▶ Required action: What you return must be the data below, word for word, without any images.

▶ Provided material:

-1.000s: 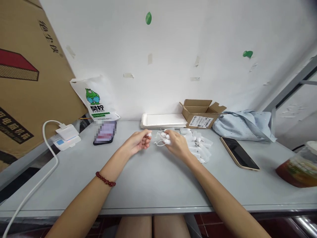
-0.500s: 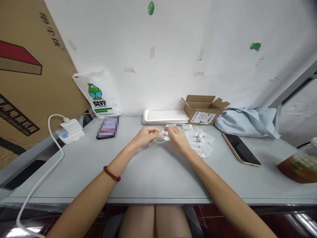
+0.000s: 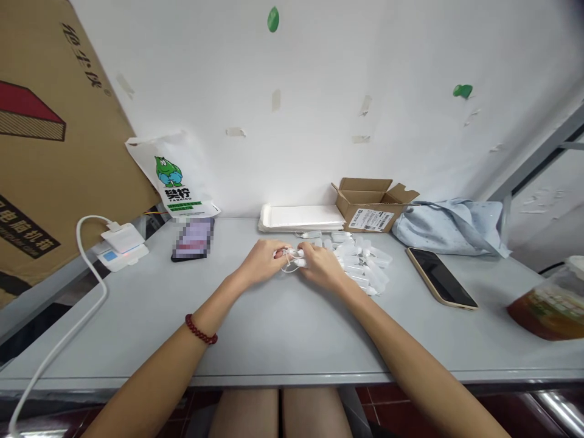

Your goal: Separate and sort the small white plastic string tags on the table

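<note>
Over the middle of the table, my left hand is closed, its fingertips pinching thin white cord loops. Facing it, my right hand is closed on small white-capped pieces joined to the cord. The fingers hide most of these pieces, so their full shape does not show. Right beside my right hand lies a loose pile of small clear plastic bottles, several with white tips. One more clear bottle lies behind my fingers.
White flat trays or sheets are stacked against the wall, beside an open cardboard box. To the right are a light blue bag, a phone and a drink cup. At left are another phone, a white charger and a big carton.
The view has shifted slightly. My left fingers have curled further around the cord and white pieces, and both hands have stayed close together over the same part of the table.
</note>
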Available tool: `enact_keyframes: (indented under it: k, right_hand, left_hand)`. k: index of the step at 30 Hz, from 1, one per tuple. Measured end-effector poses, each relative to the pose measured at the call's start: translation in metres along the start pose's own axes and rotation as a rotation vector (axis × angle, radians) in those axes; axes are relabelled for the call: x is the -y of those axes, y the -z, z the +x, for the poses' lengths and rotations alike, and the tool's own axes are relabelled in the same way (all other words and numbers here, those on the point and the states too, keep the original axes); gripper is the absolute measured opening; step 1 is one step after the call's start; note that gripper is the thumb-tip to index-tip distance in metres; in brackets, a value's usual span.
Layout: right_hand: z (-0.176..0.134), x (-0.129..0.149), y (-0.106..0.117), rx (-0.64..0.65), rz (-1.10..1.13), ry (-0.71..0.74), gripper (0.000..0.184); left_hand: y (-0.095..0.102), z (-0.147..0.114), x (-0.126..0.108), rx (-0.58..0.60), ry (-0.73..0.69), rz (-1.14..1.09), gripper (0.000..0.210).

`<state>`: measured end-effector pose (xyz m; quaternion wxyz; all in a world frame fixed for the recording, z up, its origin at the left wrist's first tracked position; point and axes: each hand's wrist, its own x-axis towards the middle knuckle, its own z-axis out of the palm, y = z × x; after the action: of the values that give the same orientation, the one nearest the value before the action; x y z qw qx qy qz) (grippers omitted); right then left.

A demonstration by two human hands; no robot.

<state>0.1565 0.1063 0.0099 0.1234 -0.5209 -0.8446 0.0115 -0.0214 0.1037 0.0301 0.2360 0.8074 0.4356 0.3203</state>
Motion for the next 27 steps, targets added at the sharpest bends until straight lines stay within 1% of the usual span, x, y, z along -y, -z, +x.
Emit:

▶ Written response:
-1.000s: 
-0.500s: 
+0.000s: 

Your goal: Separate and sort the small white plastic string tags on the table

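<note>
Over the middle of the table, my left hand is closed, its fingertips pinching thin white cord loops. Facing it, my right hand is closed on small white-capped pieces joined to the cord. The fingers hide most of these pieces, so their full shape does not show. Right beside my right hand lies a loose pile of small clear plastic bottles, several with white tips. One more clear bottle lies behind my fingers.
White flat trays or sheets are stacked against the wall, beside an open cardboard box. To the right are a light blue bag, a phone and a drink cup. At left are another phone, a white charger and a big carton.
The view has shifted slightly. My left fingers have curled further around the cord and white pieces, and both hands have stayed close together over the same part of the table.
</note>
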Available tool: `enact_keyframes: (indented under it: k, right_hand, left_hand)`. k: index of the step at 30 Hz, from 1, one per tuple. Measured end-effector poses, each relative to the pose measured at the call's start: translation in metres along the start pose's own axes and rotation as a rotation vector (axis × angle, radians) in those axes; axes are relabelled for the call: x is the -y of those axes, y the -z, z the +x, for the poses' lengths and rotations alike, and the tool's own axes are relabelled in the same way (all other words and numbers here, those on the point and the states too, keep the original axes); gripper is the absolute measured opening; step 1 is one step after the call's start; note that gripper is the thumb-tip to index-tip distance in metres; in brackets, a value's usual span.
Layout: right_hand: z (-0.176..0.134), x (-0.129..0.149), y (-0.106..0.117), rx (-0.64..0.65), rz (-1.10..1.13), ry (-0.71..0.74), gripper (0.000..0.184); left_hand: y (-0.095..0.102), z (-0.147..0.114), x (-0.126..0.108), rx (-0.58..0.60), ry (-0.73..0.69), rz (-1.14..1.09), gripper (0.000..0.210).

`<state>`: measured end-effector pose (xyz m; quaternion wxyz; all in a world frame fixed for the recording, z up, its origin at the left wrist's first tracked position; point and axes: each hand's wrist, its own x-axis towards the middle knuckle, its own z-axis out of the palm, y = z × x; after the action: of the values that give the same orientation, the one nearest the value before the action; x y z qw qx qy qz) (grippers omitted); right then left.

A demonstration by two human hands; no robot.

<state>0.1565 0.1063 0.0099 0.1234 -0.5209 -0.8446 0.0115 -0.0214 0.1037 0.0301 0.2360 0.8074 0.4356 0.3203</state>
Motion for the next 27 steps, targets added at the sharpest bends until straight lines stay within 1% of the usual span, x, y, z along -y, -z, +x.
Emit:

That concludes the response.